At the Pittsburgh summit, President Obama will meet with leaders representing 85 percent of the world's economy, take stock of the progress made since the Washington and London summits, and discuss further actions to assure a sound and sustainable recovery from the global economic and financial crisis.

Q Why Pittsburgh?

MR. GIBBS: At the conclusion of the meeting in London the group had to make a decision about where the next summit would be. Because a lot of people will be in our country for the U.N. General Assembly meeting, the President offered to host the next meeting; the group agreed with that, and we identified Pittsburgh as a good place to do that.

Q Why?

MR. GIBBS: I think it's an area that has seen its share of economic woes in the past but because of foresight and investment is now renewed -- giving birth to renewed industries that are creating the jobs of the future. And I think the President believes it would be a good place to highlight some of that.

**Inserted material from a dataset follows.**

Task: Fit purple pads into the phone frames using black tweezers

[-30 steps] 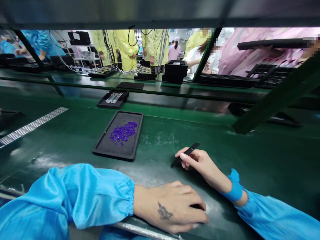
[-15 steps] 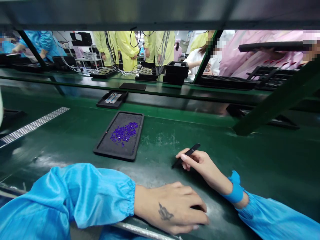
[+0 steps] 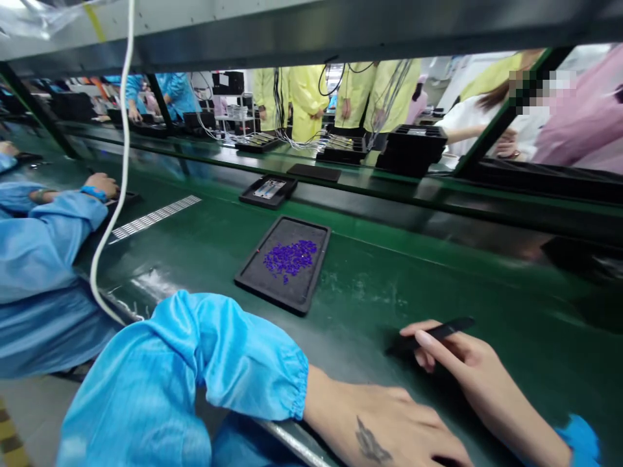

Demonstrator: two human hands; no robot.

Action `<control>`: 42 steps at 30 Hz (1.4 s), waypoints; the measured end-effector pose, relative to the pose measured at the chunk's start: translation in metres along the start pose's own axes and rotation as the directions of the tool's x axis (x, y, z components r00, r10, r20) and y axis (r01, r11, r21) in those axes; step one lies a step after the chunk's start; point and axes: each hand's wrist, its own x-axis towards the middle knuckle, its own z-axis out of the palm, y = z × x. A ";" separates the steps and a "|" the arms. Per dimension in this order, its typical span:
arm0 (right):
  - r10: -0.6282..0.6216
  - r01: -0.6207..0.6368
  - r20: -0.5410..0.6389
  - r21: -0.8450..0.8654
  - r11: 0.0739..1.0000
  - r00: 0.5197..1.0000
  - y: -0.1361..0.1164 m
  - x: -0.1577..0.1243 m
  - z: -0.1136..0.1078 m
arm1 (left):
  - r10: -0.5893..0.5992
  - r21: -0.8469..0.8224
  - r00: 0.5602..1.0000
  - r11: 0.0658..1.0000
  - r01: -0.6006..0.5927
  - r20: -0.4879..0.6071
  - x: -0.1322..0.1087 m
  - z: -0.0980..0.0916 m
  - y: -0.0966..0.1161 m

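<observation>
My right hand (image 3: 450, 357) grips black tweezers (image 3: 450, 329) between thumb and fingers, their tip angled down to the left above the green bench. Lower down, my left hand (image 3: 384, 425), with a dark mark on its back, rests palm down at the bench's near edge. Its fingers stretch to the right and are partly cut off by the bottom of the view. Further forward and to the left of both hands lies a shallow black tray (image 3: 248, 275), holding a scatter of many tiny purple pieces (image 3: 292, 256). Neither hand touches the tray.
Behind the tray is a smaller black tray (image 3: 248, 194) with a silvery part. A perforated light strip (image 3: 156, 217) lies to the left. A white cable (image 3: 126, 130) hangs down near a co-worker's blue sleeve (image 3: 48, 240). A green slanted post (image 3: 511, 113) and an overhead shelf (image 3: 311, 39) frame the bench.
The view has swung left, so the tray and both hands sit further right and my left hand lower. A co-worker's arms and the white cable have come into view. The tweezers stay in my right hand.
</observation>
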 end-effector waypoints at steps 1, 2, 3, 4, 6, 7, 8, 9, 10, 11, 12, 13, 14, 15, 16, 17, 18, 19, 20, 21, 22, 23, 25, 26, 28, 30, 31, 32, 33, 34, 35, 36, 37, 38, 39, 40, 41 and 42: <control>-0.001 0.001 -0.003 -0.007 1.000 1.000 0.000 0.000 0.000 | 0.005 0.001 1.000 1.000 -0.005 -0.005 0.000 0.000 0.000; 0.000 0.000 -0.005 -0.013 1.000 1.000 0.000 0.000 0.000 | 0.011 -0.001 1.000 1.000 -0.011 -0.013 0.000 0.001 0.000; 0.002 -0.002 -0.006 -0.017 1.000 1.000 0.000 0.000 0.000 | 0.016 -0.002 1.000 1.000 -0.016 -0.021 -0.001 0.001 -0.001; 0.006 -0.006 -0.006 -0.016 1.000 1.000 0.000 0.000 0.001 | 0.020 -0.006 0.999 1.000 -0.020 -0.028 -0.001 0.001 -0.001; 0.010 -0.010 -0.008 -0.008 1.000 1.000 0.001 0.000 0.001 | 0.018 -0.022 0.999 1.000 -0.019 -0.033 -0.001 0.001 0.000; 0.011 -0.011 -0.007 -0.002 1.000 1.000 0.001 -0.001 0.001 | 0.013 -0.030 0.999 0.999 -0.013 -0.031 -0.001 0.000 0.000; 0.011 -0.011 -0.007 0.005 1.000 1.000 0.001 -0.001 0.001 | 0.007 -0.035 1.000 0.999 -0.008 -0.027 -0.001 0.000 0.000; 0.010 -0.010 -0.007 0.010 1.000 1.000 0.001 -0.001 0.001 | 0.002 -0.036 1.000 0.999 -0.003 -0.023 -0.001 -0.001 0.001; 0.007 -0.007 -0.006 0.012 1.000 1.000 0.001 -0.001 0.001 | -0.001 -0.033 1.000 0.999 0.000 -0.022 -0.001 -0.001 0.001; 0.001 -0.001 -0.008 0.012 1.000 1.000 0.001 -0.002 0.001 | 0.000 -0.029 1.000 1.000 0.000 -0.023 -0.001 -0.001 0.002; -0.004 0.004 -0.014 0.009 1.000 1.000 0.001 -0.002 0.001 | 0.001 -0.025 1.000 1.000 -0.002 -0.026 -0.002 -0.001 0.002; -0.007 0.007 -0.021 0.002 1.000 1.000 0.001 -0.002 0.001 | 0.004 -0.021 1.000 1.000 -0.004 -0.028 -0.002 -0.002 0.002; -0.006 0.006 -0.032 -0.004 1.000 0.999 0.001 -0.002 0.000 | 0.004 -0.016 1.000 1.000 -0.004 -0.028 -0.002 -0.002 0.003; 0.000 0.000 -0.045 -0.009 1.000 0.999 0.002 -0.002 0.000 | 0.003 -0.012 1.000 1.000 -0.004 -0.026 -0.002 -0.002 0.002; 0.008 -0.008 -0.064 -0.011 1.000 0.998 0.003 -0.001 0.000 | 0.001 -0.007 1.000 1.000 -0.001 -0.022 -0.002 -0.002 0.002; 0.017 -0.018 -0.083 -0.008 1.000 0.996 0.004 -0.001 -0.001 | 0.007 -0.006 1.000 1.000 -0.007 -0.017 -0.002 -0.002 0.001; 0.028 -0.028 -0.103 -0.001 1.000 0.994 0.005 0.000 -0.001 | 0.017 -0.009 1.000 1.000 -0.017 -0.015 -0.002 -0.002 0.000; 0.040 -0.039 -0.120 0.011 0.999 0.992 0.006 0.001 -0.001 | 0.031 -0.015 0.999 0.999 -0.031 -0.014 -0.002 -0.003 -0.001; 0.057 -0.054 -0.131 0.028 0.998 0.990 0.007 0.002 -0.001 | 0.041 -0.022 0.999 0.999 -0.042 -0.018 -0.003 -0.003 -0.002; 0.078 -0.072 -0.134 0.046 0.996 0.988 0.007 0.003 -0.001 | 0.049 -0.030 0.999 0.998 -0.049 -0.022 -0.003 -0.003 -0.003; 0.099 -0.091 -0.132 0.064 0.994 0.986 0.007 0.003 0.000 | 0.052 -0.033 0.998 0.998 -0.053 -0.024 -0.003 -0.004 -0.003; 0.118 -0.109 -0.123 0.077 0.991 0.985 0.007 0.004 0.000 | 0.050 -0.034 0.998 0.998 -0.051 -0.023 -0.003 -0.004 -0.003; 0.137 -0.129 -0.102 0.081 0.988 0.985 0.006 0.005 0.001 | 0.040 -0.035 0.999 0.999 -0.041 -0.019 -0.004 -0.005 -0.003; 0.136 -0.130 -0.092 0.070 0.989 0.986 0.006 0.005 0.001 | 0.037 -0.039 0.999 0.999 -0.038 -0.022 -0.004 -0.005 -0.002; 0.120 -0.118 -0.068 0.027 0.993 0.990 0.008 0.005 0.000 | 0.032 -0.044 0.999 0.998 -0.033 -0.039 -0.005 -0.004 -0.001; 0.095 -0.096 -0.049 -0.015 0.995 0.994 0.010 0.005 -0.002 | 0.031 -0.046 0.998 0.998 -0.034 -0.062 -0.005 -0.002 -0.001; 0.081 -0.082 -0.043 -0.032 0.996 0.996 0.011 0.005 -0.002 | 0.033 -0.044 0.997 0.998 -0.036 -0.070 -0.006 -0.001 -0.001; 0.066 -0.068 -0.041 -0.045 0.997 0.997 0.011 0.005 -0.003 | 0.034 -0.042 0.997 0.998 -0.037 -0.075 -0.006 -0.001 -0.001; 0.050 -0.052 -0.039 -0.055 0.997 0.998 0.012 0.005 -0.003 | 0.034 -0.040 0.996 0.998 -0.037 -0.076 -0.006 0.000 -0.001; 0.034 -0.036 -0.036 -0.063 0.997 0.999 0.013 0.005 -0.003 | 0.035 -0.041 0.997 0.998 -0.038 -0.075 -0.006 0.000 -0.001; 0.019 -0.022 -0.033 -0.069 0.997 0.999 0.013 0.004 -0.004 | 0.033 -0.041 0.997 0.999 -0.036 -0.071 -0.006 0.000 -0.001; 0.006 -0.008 -0.030 -0.074 0.997 1.000 0.014 0.004 -0.004 | 0.031 -0.040 0.997 0.999 -0.034 -0.065 -0.005 0.000 -0.001; -0.005 0.003 -0.028 -0.078 0.997 1.000 0.014 0.004 -0.004 | 0.030 -0.040 0.998 0.999 -0.032 -0.059 -0.005 0.000 -0.001; -0.012 0.009 -0.027 -0.079 0.997 1.000 0.015 0.004 -0.004 | 0.026 -0.038 0.998 0.999 -0.028 -0.056 -0.005 0.000 -0.001; -0.016 0.014 -0.025 -0.079 0.997 1.000 0.015 0.004 -0.004 | 0.024 -0.038 0.998 0.999 -0.026 -0.055 -0.004 0.000 -0.001; -0.016 0.014 -0.025 -0.076 0.997 1.000 0.015 0.004 -0.004 | 0.020 -0.037 0.998 0.999 -0.022 -0.057 -0.004 0.000 -0.001; -0.015 0.013 -0.025 -0.073 0.997 1.000 0.015 0.004 -0.004 | 0.015 -0.034 0.998 0.999 -0.017 -0.058 -0.004 0.000 -0.001; -0.009 0.008 -0.023 -0.068 0.998 1.000 0.015 0.004 -0.004 | 0.014 -0.033 0.998 0.999 -0.016 -0.060 -0.004 0.000 -0.001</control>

I didn't see any video, but the exchange brings the word "dumbfounded" to mind.

As the stories hit the wire, the narrative of Pittsburgh as a comeback city dominates. However, the Wall Street Journal took a different approach:

The White House said Thursday that the G20 leaders will convene in Pittsburgh on September 24 and 25. By choosing the western Pennsylvania city (unemployment rate 7.6%, at last tally) the U.S. is turning to an approach often followed by the Group of Eight, the organization of big industrialized countries.

Over the years, G8 summits often have been used as an economic development tool, a way to bring businesses to cities outside the host nation’s capital. Italy, for instance, shifted the location of this summers G8 summit from the island of La Maddalena off the northeast coast of Sardinia to l’Aquila in the Abruzzo region, a town devastated by an earthquake in April.

Wouldn't Detroit make more sense? The power of Pittsburgh geopolitics in full display.